Pour une intervention solidaire de l’U.E. en Méditerranée
Appel pour une intervention solidaire de l’Union européenne en Méditerranée
Alors que des changements politiques majeurs, annonçant la fin de régimes autoritaires, sont amorcés au sud de la Méditerranée, les gouvernements et les instances de l’Union européenne se montrent avant tout préoccupés de se protéger contre « les flux migratoires incontrôlables » que pourraient entraîner ces bouleversements. Les experts et les services diplomatiques, qui n’ont rien vu venir des mouvements politiques en cours, ne craignent pas aujourd’hui d’affirmer que des milliers de migrants risquent de déferler sur les territoires européens.

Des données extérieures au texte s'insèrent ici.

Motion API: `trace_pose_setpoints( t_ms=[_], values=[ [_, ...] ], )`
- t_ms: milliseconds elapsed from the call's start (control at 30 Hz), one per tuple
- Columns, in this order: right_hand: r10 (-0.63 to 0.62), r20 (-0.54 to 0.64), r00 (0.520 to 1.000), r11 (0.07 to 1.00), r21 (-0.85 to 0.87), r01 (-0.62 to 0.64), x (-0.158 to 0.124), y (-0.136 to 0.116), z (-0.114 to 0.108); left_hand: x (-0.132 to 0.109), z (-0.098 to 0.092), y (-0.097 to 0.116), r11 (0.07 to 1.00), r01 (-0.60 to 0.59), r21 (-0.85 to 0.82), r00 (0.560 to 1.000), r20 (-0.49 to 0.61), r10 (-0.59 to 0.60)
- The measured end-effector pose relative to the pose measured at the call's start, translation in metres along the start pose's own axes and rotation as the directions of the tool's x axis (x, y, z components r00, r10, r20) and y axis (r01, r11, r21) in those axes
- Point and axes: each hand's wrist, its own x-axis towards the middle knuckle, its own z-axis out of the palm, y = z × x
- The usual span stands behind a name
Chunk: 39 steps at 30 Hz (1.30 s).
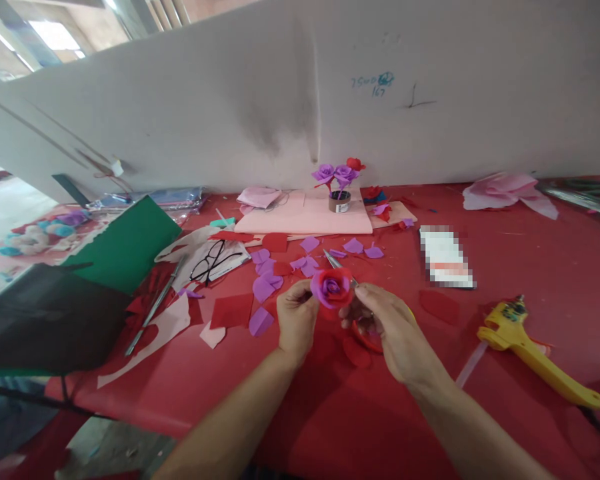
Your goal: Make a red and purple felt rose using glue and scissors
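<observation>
My left hand (297,321) is closed at the left edge of a purple and red paper rose (331,289), holding it upright over the table. My right hand (393,327) is wrapped round a pair of scissors (333,259). Their metal tip shows just beyond the rose, and a red handle loop is partly visible under my fingers. The rose hides the middle of the blades. Loose purple petals (267,285) and red pieces lie around both hands, with a square red piece (231,311) to the left.
A yellow glue gun (535,360) lies at the right, near a blurred-out phone-shaped item (446,257). Finished paper flowers (344,175) stand in a small brown holder (339,202) on pink sheets (305,220) by the wall. Eyeglasses (213,263) and green sheets (130,247) lie left.
</observation>
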Motion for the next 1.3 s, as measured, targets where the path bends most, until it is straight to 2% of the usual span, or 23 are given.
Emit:
trace_pose_setpoints(
  t_ms=[67,300,500,700,833,933,1100,1300],
  values=[
    [-0.012,0.029,1.000,1.000,-0.004,0.012,-0.001,0.003,0.003,0.000,0.000,0.001,1.000,-0.007,-0.011,1.000,0.001,0.007],
    [-0.016,0.004,1.000,1.000,0.010,0.015,0.002,0.003,0.001,0.000,0.000,-0.001,1.000,0.003,0.012,0.998,0.066,-0.004],
    [-0.101,-0.080,0.992,0.995,0.016,0.103,0.002,-0.004,-0.001,0.000,0.002,-0.002,0.999,0.040,-0.013,0.996,0.082,-0.038],
    [-0.087,-0.123,0.989,0.996,0.013,0.089,0.006,-0.002,-0.002,-0.002,0.001,0.000,0.999,0.048,0.015,0.979,0.200,-0.050],
    [-0.079,-0.180,0.980,0.997,-0.017,0.078,0.008,0.001,-0.004,-0.003,0.002,0.000,0.998,0.068,0.004,0.971,0.231,-0.067],
    [-0.046,-0.187,0.981,0.998,0.026,0.052,0.008,0.000,-0.005,-0.002,0.002,0.000,0.998,0.057,0.004,0.975,0.213,-0.056],
    [-0.039,-0.222,0.974,0.998,0.045,0.050,0.008,-0.001,-0.006,0.004,-0.001,-0.001,1.000,0.012,-0.010,0.992,0.125,-0.011],
    [-0.081,-0.168,0.982,0.994,0.058,0.092,0.010,0.002,-0.007,0.007,-0.003,-0.001,1.000,-0.007,-0.005,0.997,0.073,0.008]
  ],
)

L’UE a adopté en 2001 un dispositif dit de « protection temporaire » pour les ressortissants d’Etats qui, victimes d’une catastrophe naturelle, de troubles politiques dans leur pays ou de conflits armés, auraient besoin en urgence de trouver un abri en Europe. Mais « à l’heure actuelle, il n’y a pas de flux de réfugiés en provenance de Libye », s’est empressée d’indiquer la Commission européenne. Dans le même temps elle envoie des patrouilles sur ses frontières maritimes, via Frontex, pour empêcher les réfugiés potentiels, assimilés à des migrants clandestins, de traverser la Méditerranée !
Pendant ce temps, la situation s’aggrave de jour en jour en Libye et à ses frontières. En Tunisie, où affluent des dizaines de milliers de réfugiés, le dispositif est saturé, malgré les efforts déployés par les autorités locales. L’Europe ne peut pas continuer à faire comme si elle n’était pas concernée par le sort des dizaines ou centaines de milliers de personnes qui ont besoin de protection dans les pays actuellement troublés, ni par celui des migrant.es, originaires de divers autres pays arabes, africains, asiatiques, qui y résident.